*Work required*
Reproduce verbatim the lines of the material below, starting at the line with "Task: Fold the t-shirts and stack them" and ending at the line with "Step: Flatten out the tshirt", both inclusive; skip the rest.

--- Data section ---

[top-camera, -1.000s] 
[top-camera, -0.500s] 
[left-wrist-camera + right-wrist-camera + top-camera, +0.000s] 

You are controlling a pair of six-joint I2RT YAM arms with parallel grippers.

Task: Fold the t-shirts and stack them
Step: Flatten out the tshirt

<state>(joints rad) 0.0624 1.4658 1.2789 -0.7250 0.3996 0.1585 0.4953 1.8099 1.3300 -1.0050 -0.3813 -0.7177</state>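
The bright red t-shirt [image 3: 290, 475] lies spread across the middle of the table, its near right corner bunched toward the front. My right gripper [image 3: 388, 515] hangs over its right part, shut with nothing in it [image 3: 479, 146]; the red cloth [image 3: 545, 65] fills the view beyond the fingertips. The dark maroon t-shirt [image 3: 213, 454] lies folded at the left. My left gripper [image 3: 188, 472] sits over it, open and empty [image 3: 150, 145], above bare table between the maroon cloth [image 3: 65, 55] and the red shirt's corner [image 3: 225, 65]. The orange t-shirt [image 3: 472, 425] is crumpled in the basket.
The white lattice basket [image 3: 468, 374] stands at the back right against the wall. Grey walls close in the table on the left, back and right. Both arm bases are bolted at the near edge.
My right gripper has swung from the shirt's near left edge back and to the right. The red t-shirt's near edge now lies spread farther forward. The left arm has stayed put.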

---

*Solution*
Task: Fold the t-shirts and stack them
Step: Flatten out the tshirt

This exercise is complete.